What you need to do:
Please print only the top portion of the entries below, ending with the line that contains "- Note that", exactly as written.

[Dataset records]
--
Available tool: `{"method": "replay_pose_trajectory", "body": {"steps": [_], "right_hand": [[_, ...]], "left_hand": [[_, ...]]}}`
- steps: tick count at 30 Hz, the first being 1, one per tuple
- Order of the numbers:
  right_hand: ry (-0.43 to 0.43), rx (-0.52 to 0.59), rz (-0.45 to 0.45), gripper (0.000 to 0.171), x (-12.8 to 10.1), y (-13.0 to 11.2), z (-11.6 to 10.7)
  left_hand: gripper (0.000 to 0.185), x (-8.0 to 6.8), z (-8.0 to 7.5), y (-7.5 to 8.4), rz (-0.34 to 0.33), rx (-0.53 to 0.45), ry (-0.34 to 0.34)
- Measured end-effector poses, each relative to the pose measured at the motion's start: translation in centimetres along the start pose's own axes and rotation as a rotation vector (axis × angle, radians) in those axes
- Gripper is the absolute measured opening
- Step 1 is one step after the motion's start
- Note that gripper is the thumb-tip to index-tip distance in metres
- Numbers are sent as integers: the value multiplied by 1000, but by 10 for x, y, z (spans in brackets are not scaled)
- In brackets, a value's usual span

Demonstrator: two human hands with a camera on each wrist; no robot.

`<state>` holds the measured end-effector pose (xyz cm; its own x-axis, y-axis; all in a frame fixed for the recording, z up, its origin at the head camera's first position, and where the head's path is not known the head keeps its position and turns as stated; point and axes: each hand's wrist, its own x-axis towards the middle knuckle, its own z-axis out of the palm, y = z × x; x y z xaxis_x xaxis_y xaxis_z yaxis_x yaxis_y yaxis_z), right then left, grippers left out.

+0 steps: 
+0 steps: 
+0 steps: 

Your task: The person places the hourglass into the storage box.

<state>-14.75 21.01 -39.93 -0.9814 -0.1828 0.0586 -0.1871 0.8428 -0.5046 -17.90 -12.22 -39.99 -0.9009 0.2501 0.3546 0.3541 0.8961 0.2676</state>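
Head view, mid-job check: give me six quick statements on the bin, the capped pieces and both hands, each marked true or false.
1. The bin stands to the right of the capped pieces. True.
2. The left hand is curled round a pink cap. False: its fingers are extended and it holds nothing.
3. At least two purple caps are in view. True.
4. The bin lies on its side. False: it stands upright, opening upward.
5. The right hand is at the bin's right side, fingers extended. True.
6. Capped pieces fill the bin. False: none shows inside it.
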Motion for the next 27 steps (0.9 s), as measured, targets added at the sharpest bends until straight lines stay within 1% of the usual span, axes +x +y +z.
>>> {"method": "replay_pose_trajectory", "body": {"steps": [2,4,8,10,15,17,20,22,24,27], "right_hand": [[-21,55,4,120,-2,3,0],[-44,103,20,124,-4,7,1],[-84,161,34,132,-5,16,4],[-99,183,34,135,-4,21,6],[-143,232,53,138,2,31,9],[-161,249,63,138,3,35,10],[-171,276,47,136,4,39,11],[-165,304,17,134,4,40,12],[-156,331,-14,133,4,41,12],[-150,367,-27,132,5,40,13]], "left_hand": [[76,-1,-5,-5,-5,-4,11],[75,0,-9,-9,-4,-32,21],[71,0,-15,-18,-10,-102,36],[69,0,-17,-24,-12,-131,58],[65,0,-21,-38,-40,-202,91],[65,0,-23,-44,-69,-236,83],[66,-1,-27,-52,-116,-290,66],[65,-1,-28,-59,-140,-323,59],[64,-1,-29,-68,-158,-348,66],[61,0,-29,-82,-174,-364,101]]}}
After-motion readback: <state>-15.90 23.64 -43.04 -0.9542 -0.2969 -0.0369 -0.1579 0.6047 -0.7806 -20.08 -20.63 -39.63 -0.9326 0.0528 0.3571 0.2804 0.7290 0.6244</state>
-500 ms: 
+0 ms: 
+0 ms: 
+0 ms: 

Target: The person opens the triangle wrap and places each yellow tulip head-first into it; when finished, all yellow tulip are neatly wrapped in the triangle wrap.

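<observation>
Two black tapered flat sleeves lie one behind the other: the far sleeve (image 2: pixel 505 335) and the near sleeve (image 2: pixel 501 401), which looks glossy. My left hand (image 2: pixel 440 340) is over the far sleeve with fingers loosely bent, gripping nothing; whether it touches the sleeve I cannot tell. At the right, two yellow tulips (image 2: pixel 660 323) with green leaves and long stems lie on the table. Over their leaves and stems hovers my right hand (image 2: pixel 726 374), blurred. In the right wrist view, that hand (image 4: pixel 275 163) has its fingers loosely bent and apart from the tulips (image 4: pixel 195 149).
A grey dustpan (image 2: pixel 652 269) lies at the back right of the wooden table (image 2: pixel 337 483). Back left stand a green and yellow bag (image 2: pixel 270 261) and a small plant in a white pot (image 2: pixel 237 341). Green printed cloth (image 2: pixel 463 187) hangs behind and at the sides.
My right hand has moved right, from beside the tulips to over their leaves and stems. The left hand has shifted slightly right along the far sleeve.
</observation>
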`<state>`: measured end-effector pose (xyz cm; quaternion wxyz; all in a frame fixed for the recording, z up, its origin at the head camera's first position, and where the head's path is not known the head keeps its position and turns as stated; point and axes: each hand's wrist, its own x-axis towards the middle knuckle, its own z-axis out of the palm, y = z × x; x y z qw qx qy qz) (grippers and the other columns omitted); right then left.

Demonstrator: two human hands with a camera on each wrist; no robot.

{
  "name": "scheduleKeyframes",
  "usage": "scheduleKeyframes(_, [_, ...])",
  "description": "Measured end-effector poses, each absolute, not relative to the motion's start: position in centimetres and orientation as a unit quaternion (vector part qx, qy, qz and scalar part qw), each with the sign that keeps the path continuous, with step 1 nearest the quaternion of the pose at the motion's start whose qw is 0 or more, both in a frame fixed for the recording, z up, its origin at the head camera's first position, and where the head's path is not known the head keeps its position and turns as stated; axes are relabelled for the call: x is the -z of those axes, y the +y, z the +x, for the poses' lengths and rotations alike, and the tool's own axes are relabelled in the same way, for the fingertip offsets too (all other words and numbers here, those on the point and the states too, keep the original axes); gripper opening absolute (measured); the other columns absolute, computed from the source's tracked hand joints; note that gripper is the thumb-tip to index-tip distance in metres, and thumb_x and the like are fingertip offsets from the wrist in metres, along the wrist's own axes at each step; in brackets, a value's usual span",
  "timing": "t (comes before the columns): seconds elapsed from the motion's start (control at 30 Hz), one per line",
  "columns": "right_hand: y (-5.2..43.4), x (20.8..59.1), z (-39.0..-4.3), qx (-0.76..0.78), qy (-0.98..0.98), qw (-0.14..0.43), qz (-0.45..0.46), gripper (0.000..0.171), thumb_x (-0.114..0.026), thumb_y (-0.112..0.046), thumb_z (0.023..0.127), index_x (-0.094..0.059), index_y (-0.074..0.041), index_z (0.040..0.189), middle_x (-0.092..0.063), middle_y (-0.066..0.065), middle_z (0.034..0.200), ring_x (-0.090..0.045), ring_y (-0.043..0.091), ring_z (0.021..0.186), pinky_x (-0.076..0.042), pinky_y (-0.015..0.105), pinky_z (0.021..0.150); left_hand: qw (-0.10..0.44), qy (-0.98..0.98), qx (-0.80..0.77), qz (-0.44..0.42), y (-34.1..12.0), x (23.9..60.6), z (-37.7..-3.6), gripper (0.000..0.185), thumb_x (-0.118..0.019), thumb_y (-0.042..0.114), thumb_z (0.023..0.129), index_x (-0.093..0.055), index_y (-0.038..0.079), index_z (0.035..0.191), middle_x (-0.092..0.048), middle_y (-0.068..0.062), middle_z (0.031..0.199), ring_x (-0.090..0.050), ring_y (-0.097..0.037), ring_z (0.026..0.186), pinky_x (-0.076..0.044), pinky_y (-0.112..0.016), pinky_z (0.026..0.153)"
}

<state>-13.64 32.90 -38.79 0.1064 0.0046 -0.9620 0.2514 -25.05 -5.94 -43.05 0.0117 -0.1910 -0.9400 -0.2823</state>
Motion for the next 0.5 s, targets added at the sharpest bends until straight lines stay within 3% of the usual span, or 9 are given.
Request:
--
Solution for this problem:
Available tool: `{"method": "replay_pose_trajectory", "body": {"steps": [_], "right_hand": [[_, ...]], "left_hand": [[_, ...]]}}`
- steps: tick count at 30 Hz, the first being 1, one per tuple
- Order of the numbers:
  right_hand: ry (-0.43 to 0.43), rx (-0.52 to 0.59), rz (-0.45 to 0.45), gripper (0.000 to 0.171), x (-12.8 to 10.1), y (-13.0 to 11.2), z (-11.6 to 10.7)
  left_hand: gripper (0.000 to 0.185), x (-8.0 to 6.8), z (-8.0 to 7.5), y (-7.5 to 8.4), rz (-0.34 to 0.33), rx (-0.53 to 0.45), ry (-0.34 to 0.34)
- Measured end-effector poses, each relative to the pose measured at the motion's start: translation in centimetres along the start pose's own axes and rotation as a rotation vector (axis × angle, radians) in those axes
- Gripper is the absolute measured opening
- Step 1 is one step after the motion's start
- Note that gripper is the thumb-tip to index-tip distance in metres

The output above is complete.